Firstly, we will use an assay for receptor signalling in living ovules and test responses to a panel of synthesised ovule and pollen tube peptides to identify which peptides and receptors interact. Secondly, we will produce an atlas of cell well composition in ovules during pollen tube reception in normal plants and mutants lacking the key ovule receptors. Genetic and biochemical techniques will be used to test the functional significance of the interaction of peptides with the ovule receptors, and importance of the cell wall changes for fertilisation. Thirdly, we will then test if similar peptides signal from the ovule back to pollen tube receptors, and fourthly, what changes are seen in pollen tube cell wall composition during fertilisation, following up with genetic and biochemical characterisation of these functions. We will therefore make a significant advance in our understanding of the fundamental process of plant fertilisation, linking signal transduction to altered cell wall composition, and providing novel insight into how signalling controls gamete responses.

Longer term, the agricultural industry will benefit from greater understanding of the mechanism behind plant fertilisation, a process important for all our major crops. Due to evolutionary conservation of this fundamental process, knowledge of how fertilisation occurs in a model plant can inform attempts to improve fertilisation (and yield) in crops. This is particularly relevant in the context of the ongoing climate emergency, with more extreme temperature events affecting fertilisation and thus yield. The knowledge gained will contribute to efforts to breed climate ready crops. Beneficiaries of this project include the scientific community who will gain from expanded understanding of plant signalling, using fertilisation as a tractable model system. A post-doctoral research associate and technician will benefit from training in genetics, biochemistry, and molecular, developmental and cell biology. Finally, by supporting a collaboration with Switzerland, the project will strengthen international ties.

Fertilisation is a useful model for cell-to-cell signalling due to the strict spatial and temporal resolution of events. The genetic resources of Arabidopsis allow faster generation of mechanistic knowledge of such complex systems before translation into crops where reproduction is sensitive to climatic extremes (e.g. soft fruits). At Sheffield, we have recently expanded the number of CrRLK1L receptor kinases linked to female gametophyte signalling during pollen tube reception from the founding member of FERONIA to include HERK1 and ANJEA.

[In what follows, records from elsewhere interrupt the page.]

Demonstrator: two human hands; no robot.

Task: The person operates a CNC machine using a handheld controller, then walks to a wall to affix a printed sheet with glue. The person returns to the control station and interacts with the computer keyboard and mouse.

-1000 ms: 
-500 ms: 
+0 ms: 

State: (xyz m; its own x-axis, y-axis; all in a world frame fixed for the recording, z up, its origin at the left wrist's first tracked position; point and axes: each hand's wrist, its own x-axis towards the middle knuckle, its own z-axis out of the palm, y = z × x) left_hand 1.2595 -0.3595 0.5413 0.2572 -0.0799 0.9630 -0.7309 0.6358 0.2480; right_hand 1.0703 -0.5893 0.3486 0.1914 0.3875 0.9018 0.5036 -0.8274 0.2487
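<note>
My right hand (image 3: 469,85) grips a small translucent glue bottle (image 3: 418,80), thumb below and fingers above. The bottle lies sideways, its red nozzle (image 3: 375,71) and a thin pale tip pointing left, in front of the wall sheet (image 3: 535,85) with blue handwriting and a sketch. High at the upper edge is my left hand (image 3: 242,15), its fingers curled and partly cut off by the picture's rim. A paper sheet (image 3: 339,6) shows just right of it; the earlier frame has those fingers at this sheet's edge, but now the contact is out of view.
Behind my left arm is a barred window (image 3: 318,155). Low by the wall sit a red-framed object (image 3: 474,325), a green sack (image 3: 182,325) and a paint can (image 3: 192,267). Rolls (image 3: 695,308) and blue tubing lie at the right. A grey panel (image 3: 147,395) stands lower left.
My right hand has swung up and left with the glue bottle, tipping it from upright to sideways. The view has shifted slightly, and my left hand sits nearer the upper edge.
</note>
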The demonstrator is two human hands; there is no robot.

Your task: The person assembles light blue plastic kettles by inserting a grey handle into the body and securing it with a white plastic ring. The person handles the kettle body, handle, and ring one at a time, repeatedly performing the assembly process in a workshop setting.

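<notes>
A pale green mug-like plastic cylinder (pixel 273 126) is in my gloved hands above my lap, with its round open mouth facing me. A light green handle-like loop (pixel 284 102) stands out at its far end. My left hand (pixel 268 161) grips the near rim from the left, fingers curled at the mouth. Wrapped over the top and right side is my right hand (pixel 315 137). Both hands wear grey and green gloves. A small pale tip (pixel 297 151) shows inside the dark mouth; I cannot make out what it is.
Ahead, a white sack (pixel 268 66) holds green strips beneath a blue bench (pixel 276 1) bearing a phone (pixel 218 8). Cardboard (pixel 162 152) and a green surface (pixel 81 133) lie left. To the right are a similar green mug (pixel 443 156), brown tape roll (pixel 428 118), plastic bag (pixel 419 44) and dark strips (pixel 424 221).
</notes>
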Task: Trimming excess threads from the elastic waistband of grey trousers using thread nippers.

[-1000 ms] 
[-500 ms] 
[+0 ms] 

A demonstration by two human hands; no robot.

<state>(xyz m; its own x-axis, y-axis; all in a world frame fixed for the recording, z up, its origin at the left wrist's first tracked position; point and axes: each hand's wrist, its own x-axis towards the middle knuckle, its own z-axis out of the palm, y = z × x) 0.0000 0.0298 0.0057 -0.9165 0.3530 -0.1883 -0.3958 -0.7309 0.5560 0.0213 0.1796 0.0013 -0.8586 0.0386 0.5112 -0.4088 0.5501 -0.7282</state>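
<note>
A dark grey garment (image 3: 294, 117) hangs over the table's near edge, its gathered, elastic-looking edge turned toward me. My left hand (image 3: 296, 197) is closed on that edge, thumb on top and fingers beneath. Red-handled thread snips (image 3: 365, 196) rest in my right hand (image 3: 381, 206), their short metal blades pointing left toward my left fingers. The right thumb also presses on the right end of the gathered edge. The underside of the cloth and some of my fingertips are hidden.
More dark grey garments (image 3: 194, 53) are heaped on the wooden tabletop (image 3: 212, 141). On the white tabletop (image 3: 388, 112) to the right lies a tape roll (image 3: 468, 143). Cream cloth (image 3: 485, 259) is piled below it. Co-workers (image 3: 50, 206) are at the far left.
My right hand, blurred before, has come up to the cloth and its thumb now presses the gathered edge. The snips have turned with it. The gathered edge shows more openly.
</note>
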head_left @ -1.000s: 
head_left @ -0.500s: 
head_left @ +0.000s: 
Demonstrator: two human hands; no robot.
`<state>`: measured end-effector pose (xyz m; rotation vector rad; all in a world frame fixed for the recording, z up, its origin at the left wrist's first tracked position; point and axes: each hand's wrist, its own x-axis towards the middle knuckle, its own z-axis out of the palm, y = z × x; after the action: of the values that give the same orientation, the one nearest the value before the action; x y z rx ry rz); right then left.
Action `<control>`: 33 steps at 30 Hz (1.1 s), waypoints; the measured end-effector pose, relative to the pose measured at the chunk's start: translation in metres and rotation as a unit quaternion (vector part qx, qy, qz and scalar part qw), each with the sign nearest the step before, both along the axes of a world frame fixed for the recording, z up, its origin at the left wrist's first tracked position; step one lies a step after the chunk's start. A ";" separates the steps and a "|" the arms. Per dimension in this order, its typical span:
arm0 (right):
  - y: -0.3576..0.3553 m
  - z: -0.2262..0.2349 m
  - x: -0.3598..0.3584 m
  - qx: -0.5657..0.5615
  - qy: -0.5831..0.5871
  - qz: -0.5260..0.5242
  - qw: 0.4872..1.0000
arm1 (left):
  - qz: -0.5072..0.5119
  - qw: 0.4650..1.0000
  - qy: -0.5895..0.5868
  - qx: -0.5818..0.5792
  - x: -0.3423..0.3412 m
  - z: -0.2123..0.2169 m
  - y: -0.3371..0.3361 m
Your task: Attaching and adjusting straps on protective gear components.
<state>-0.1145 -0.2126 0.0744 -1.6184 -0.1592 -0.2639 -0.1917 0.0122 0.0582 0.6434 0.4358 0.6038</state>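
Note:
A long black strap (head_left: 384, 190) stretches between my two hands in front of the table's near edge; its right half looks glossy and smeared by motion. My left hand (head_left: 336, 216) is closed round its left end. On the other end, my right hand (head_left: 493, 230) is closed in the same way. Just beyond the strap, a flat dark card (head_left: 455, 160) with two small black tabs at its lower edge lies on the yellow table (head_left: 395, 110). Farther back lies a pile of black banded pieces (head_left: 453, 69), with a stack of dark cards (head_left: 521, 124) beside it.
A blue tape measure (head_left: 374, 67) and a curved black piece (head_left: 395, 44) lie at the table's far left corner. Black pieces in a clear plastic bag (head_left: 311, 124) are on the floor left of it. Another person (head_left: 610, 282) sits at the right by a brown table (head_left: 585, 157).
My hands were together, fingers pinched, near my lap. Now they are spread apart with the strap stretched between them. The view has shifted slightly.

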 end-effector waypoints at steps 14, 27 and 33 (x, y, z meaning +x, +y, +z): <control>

Ligands for the three ovule-expressed receptor kinases are expected to be rapid alkalisation factor (RALF) peptides, as RALF peptides are bound by FERONIA and ANJEA during pollen hydration on the stigma, and by related CrRLK1L receptors during pollen tube growth. Having identified the CrRLK1L receptor kinases that are critical in the female gametophyte during the pollen tube reception step of fertilisation, we now aim to further elucidate peptide-receptor signalling and its consequences for cell wall composition during this key step of plant reproduction.

In an international collaboration (thus addressing the BBSRC priority of 'International partnerships'), we will: identify and verify the peptide signals perceived by receptor kinases in the ovule during pollen tube reception; map and functionally test changes in ovule cell wall composition in response to pollen tube reception that are dependent on CrRLK1L receptors; identify the peptides signalling from the ovule to the pollen tube during reception; and map and functionally test subsequent changes in cell wall composition in the pollen tube. Together these approaches will make a step change in our understanding of peptide-receptor-cell wall signalling, using the fundamental biological process of fertilisation as a model. The project will also deliver a high level of technical training to a post-doctoral research associate and a technician.